50 First Dates
by megtries
Summary: Questions can swirl and wander in your head, gathering answers along the way. Maybe you eventually find the answer, but what if you were to loose it as soon as you fell asleep? Tony doesn't even know his name. All he knows is he likes the look in the blue eyes of the man in his hospital room.
1. Chapter 1

"Do you know who you are?"

 _Ah, well there was the billion dollar question. How to even answer that? Sarcasm? 'Yup, after apparently hitting my head and not remembering a thing, I totally know who I am!' Honesty? 'I'm afraid I have no idea what's going on or who I am. Sorry.' Nah, that second one didn't really sound like me. Whoever,_ me _is. I'm obviously a funny dude, I'm laughing at myself in my head, so that's gotta count for something. Oh, maybe I'm crazy. Yeah, that's probably it. I'm completely mental. That's why I'm in the hospital too. I wonder how long I've been here. Well, if I'm a mental patient I could have been here for years and just not remember any of it…..no, that's even crazier than this weird delusion I'm thinking of right now. I know a bunch of random facts too, so I'm probably pretty smart. Why do I remember random things but not who I am? It seems a little important._

 _What even is the last thing I remember? If I can figure that out maybe I can figure out my identity and what happened. Alright, let's see…..oh! There was some dude. Big, blond, nice blue eyes. Why did he have a shield? What was his name….Simon? S…...Sam? It started with a S…...let's just call him that. S. And there was another dude, too. He was funny, like me apparently. Blond, but shorter hair, he had…. A bow?_

 _Okay, I'm crazy.

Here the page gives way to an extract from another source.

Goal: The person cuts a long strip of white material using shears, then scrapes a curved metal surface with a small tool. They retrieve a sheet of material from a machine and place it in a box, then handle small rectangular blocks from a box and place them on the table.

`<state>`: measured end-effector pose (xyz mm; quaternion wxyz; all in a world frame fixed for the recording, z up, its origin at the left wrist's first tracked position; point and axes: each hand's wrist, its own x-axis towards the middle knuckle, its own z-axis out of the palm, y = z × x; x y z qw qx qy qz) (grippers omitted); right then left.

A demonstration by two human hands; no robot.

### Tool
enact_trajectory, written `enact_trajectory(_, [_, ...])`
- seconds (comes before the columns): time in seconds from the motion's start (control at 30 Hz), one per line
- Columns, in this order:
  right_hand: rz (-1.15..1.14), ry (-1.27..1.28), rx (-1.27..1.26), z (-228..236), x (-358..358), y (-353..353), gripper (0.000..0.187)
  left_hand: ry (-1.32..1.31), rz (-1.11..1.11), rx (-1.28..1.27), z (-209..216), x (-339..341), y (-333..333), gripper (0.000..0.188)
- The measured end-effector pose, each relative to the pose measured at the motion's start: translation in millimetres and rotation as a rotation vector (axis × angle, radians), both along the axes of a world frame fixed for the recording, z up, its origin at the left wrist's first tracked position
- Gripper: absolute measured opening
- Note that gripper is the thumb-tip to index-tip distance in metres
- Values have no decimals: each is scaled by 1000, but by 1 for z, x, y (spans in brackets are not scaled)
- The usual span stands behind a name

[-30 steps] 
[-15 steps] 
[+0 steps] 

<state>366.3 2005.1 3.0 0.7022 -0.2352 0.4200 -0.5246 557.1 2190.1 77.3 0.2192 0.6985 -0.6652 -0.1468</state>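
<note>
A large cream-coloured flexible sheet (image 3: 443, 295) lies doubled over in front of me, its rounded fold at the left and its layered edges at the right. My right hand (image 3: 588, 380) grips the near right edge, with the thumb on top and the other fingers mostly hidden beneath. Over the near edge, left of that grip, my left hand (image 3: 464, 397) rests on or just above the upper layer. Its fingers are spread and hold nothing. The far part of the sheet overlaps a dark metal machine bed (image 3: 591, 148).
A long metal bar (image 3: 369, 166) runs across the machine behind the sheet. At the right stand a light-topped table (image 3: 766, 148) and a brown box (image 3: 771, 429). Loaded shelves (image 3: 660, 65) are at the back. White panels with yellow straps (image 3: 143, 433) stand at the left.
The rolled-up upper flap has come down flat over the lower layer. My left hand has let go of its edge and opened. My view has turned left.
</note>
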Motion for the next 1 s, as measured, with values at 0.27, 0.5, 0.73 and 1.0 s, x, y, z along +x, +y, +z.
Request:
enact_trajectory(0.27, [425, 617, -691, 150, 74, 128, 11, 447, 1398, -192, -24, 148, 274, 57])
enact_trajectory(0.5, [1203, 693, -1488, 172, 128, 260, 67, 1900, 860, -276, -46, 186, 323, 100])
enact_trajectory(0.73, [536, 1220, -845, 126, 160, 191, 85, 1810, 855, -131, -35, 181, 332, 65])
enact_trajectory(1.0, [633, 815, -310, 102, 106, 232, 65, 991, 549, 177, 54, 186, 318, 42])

Why do I remember a weird guy with a shield and some wacko with a bow, but not who I am? Thinking more on it, there was a redhead too. She wasn't fighting though. I was….on the phone? No, she didn't pick up. Strawberries. Where did that come from? Alright, we'll call her strawberries. Who else, who else? Another blond guy, wow, lots of blonds, and a hammer? You know, why not. A big, magic, lightning, hammer. Perfect. There was another red head….oh man, she was insane! She had a catsuit and a gun and all!_

 _Alright, to wrap it all up...we were fighting… aliens. Doesn't sound real but let's roll with it. It was a team of a blue eyed shield puppy, a modern day Robin hood, Hammer time… he was a god? Really? Red head cat lady, and….a green…...gorilla? He roared a lot, and finally, me. I was flying. Not the weirdest thing, sadly, there was.. a nuke? Sounds dangerous, yet, so does a giant green gorilla. A portal, someone's angry brother, a pirate, aliens, I flew the nuke into the space portal…..okay, no way any of this was real. But if it wasn't real, why was that blond, blue eyed shield puppy sitting by my bed? Oh, I never answered him._

"Ummm, no. I don't know who I am. You're S, though. You have that starry shield thing and your eyes are puppies. No offense dude, puppies are cool. Am I crazy?" The man, S, laughed.

"You ask yourself that everyday. No, you're not. Do you remember what happened?"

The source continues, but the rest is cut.